I tend to use vague descriptions like "tall" or "short" but I think that's more acceptable in some types of books than others. In a romance I probably couldn't get away with my usual habit of describing people as fair or dark. Readers would expect a deeper level of detail.


----------



## Zachery Richardson (Jun 5, 2011)

MegHarris said:


> I'd say "five and a half feet." If I recall correctly the input I got the last time I asked, I don't think you want to use the hyphens unless "five and a half feet" is modifying something else, as in "his six-foot-three frame." So she'd be "five and a half feet," but you could say "her five-foot-six body." It also works to describe someone as "three inches over six feet," or "an inch short of six feet," but that doesn't work as well when there is a half foot involved.


Thanks for this. 

For clarity's sake, the mostly full sentence is "...leaning her athletic, five-and-a-half-foot frame against the side of her car." Judging by your examples, I would think the hyphens here are acceptable?


----------



## Guest (Mar 18, 2013)

I wouldn't say it's _wrong,_ but I personally don't see the need for the hyphens. They'd possibly be a little distracting to me compared to just 'leaning her athletic, five and a half foot frame.' And I see a great opportunity to post an excerpt! Two mentions of height:

To anyone watching not in the know, it would have looked like Freya was being severely bullied by seven foot two motorcycle gang leader Chase Young.

[and]

She peeled her mere five foot seven body off the hood and stood.

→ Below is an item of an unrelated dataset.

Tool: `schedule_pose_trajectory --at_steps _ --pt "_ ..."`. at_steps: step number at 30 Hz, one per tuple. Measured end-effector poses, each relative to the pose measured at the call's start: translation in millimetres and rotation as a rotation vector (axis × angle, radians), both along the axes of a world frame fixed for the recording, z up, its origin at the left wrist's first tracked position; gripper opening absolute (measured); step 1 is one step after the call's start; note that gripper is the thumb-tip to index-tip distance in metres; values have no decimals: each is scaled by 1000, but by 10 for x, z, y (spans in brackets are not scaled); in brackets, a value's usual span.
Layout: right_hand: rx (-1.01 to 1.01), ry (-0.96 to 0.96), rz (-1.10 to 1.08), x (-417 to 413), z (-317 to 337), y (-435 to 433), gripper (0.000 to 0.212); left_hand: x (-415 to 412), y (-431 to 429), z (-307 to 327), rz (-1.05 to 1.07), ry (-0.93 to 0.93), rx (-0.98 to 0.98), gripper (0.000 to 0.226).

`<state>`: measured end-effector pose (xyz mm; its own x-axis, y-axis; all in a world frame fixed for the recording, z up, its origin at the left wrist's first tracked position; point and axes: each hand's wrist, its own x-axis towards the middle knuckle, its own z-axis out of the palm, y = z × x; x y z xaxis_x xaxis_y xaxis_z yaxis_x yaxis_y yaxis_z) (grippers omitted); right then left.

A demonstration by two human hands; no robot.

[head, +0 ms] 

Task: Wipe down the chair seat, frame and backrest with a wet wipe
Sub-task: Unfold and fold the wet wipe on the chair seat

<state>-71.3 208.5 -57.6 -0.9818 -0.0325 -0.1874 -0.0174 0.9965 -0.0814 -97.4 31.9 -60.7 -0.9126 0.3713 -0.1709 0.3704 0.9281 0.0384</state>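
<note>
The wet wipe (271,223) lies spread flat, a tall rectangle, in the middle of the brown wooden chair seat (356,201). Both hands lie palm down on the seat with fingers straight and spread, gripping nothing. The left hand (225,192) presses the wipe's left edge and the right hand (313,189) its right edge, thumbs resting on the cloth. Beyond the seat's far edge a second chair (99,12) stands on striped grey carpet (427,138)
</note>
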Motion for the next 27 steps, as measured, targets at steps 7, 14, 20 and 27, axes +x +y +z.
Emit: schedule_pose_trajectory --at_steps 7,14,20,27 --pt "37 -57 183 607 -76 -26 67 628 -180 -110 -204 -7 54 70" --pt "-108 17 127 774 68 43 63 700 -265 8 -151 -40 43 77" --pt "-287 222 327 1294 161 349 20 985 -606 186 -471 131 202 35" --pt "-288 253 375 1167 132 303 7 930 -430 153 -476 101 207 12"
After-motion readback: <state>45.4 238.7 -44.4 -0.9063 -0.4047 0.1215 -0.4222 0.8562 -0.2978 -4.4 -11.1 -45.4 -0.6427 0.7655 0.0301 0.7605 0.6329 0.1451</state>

_Edited. Other peoples' threads are not promotional opportunities, nor is promotion acceptable in the Writers' Café. The above is sufficient for the purposes of this thread. Thanks.--Betsy_


----------



## MegHarris (Mar 4, 2010)

> I would just put, "She was a little taller than average."


I'm five foot six, and alas, I believe it is dead average. You'd have to look it up to be sure. (My daughters, however, are five foot ten and five foot eleven... slightly taller than average. )

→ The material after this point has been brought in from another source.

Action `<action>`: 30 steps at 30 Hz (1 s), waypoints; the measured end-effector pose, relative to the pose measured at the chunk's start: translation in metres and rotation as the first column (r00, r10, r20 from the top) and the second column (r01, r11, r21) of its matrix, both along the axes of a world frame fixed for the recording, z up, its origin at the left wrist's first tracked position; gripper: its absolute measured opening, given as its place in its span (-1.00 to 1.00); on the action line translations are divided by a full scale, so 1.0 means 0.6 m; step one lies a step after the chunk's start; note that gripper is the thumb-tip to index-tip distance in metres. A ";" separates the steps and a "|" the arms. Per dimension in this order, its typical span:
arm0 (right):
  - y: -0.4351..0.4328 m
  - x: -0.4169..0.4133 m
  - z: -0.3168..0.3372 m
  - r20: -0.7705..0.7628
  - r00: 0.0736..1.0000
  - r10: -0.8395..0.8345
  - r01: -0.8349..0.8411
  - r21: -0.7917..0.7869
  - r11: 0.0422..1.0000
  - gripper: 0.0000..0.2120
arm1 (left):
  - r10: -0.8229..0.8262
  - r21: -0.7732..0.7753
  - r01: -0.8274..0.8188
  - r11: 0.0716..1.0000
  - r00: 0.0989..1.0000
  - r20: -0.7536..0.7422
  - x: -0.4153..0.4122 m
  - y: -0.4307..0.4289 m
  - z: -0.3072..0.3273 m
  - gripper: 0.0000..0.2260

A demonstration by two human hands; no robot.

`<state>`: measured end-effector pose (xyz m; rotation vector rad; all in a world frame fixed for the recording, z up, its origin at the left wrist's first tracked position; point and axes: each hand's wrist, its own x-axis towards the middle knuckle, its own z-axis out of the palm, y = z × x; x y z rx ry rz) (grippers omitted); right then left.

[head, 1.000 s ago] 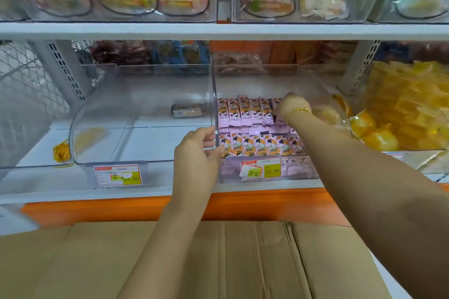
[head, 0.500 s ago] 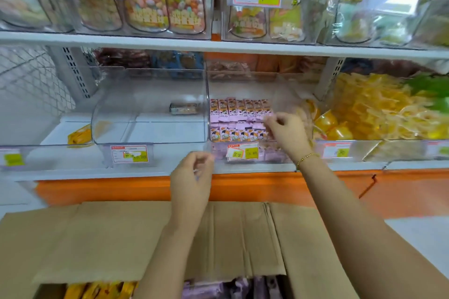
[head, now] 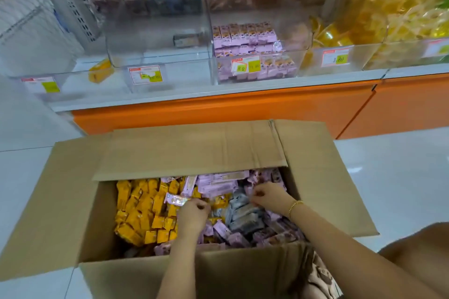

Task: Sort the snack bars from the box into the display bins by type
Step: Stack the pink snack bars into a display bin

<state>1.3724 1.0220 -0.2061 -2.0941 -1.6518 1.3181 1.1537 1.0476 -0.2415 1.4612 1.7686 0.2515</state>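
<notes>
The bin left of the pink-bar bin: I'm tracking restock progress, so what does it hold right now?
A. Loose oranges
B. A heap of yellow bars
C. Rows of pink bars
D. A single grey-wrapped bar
D: the clear bin holds just one grey-wrapped bar near its back, while the pink bars stand in rows in the bin to its right.

Glossy white floor [head: 393, 177], orange shelf base [head: 218, 110]
</notes>
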 end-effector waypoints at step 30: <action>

> I wouldn't say it's wrong, but I personally don't see the need for the hyphens.


I asked about it here, because I couldn't figure out why I sometimes used hyphens and sometimes didn't, and the mostly agreed-upon answer was that if it was a modifier (ie, "her five-foot-six frame") then hyphens should be used. You don't use hyphens if you say "She was five foot six," though.


----------



## Guest (Mar 18, 2013)

MegHarris said:


> I asked about it here, because I couldn't figure out why I sometimes used hyphens and sometimes didn't, and the mostly agreed-upon answer was that if it was a modifier (ie, "her five-foot-six frame") then hyphens should be used. You don't use hyphens if you say "She was five foot six," though.


Ah okay, seems a little distracting though so hopefully nobody will give me a bad review for sticking with the hyphenless way.

I'd agree that five foot six would be considered average and five foot eight would start to be 'tall.'


----------



## Harry Dewulf (Oct 4, 2010)

For all measures, even for characters' height, I generally advise writers to avoid measurements, and use a description of action or some trivial event to give the reader an impression of the character's height, or whatever the measurement might be. 

There are two reasons for this. 1) when you meet someone for the first time, you don't whip out the tape measure unless their height becomes the subject of controversy, and 2) you get an immediate feel for their height through comparison with familiar objects. Bar stools are always good for this: doorways, windows, chairs; familiar dog breeds.

This also makes the description feel more organic, and more like it's part of the process or events of the book, rather than a "photofit timeout" where you give a description to a sympathetic desk-sergeant.

Speaking for myself, I'm hopeless at imagining someone's height from a measurement in inches, so these tend to be immersion breakers for me. Another poster suggested "taller/shorter than average" and this is a really useful dodge. If the height becomes important later on, events and situations will give you an opportunity to further develop the precision.


----------



## Guest (Mar 18, 2013)

Harry Dewulf said:


> There are two reasons for this. 1) when you meet someone for the first time, you don't whip out the tape measure unless their height becomes the subject of controversy, and 2) you get an immediate feel for their height through comparison with familiar objects. Bar stools are always good for this: doorways, windows, chairs; familiar dog breeds.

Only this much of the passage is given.